WHAT IS NEEDED: Your answer must be an exact copy of the listing, with the images left out.
-=-=-
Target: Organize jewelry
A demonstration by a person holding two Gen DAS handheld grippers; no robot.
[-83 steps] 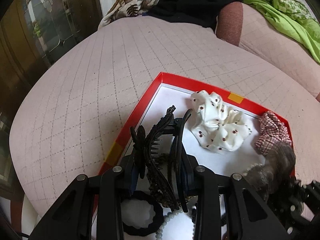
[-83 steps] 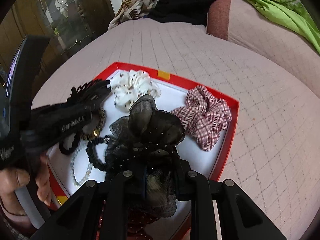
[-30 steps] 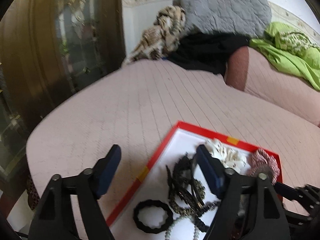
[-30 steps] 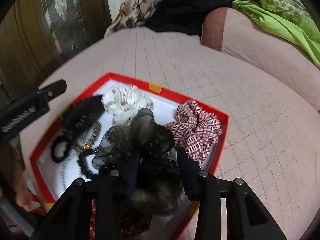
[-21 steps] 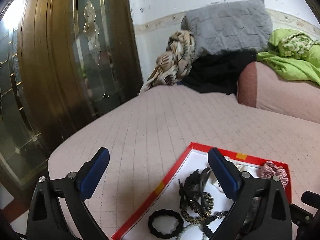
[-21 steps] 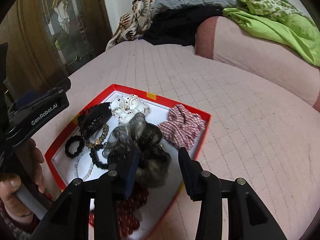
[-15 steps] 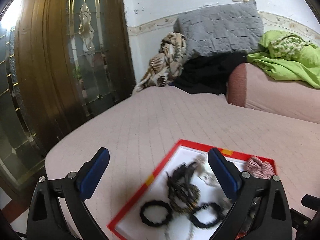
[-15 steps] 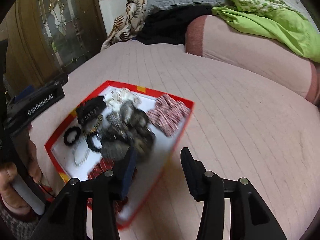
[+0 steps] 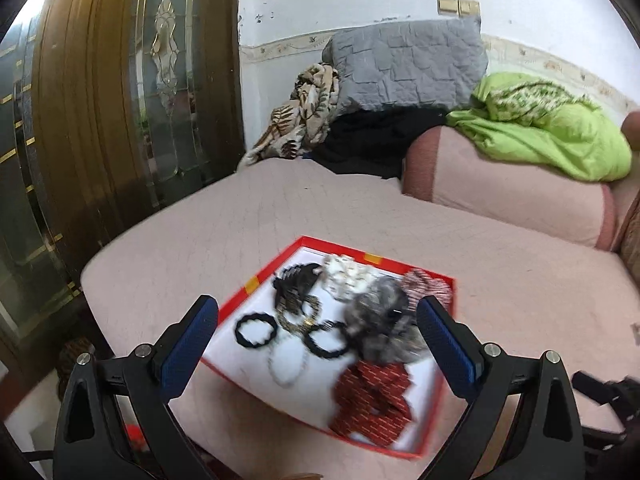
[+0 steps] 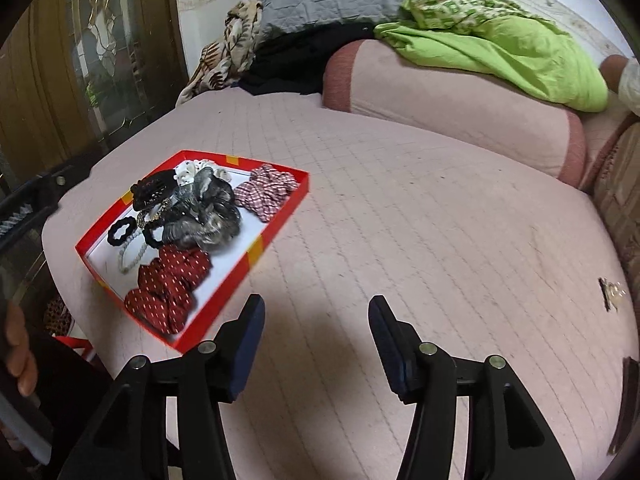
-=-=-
OUTPUT:
Target: Organize jewelry
A demonstration by a person holding two Gen DAS handheld grippers; no robot.
[-83 steps] 
[-83 steps] 
[-30 steps] 
[-30 steps] 
[-21 steps] 
[-21 steps] 
[-15 steps] 
[-15 steps] 
[+0 steps] 
[+0 steps] 

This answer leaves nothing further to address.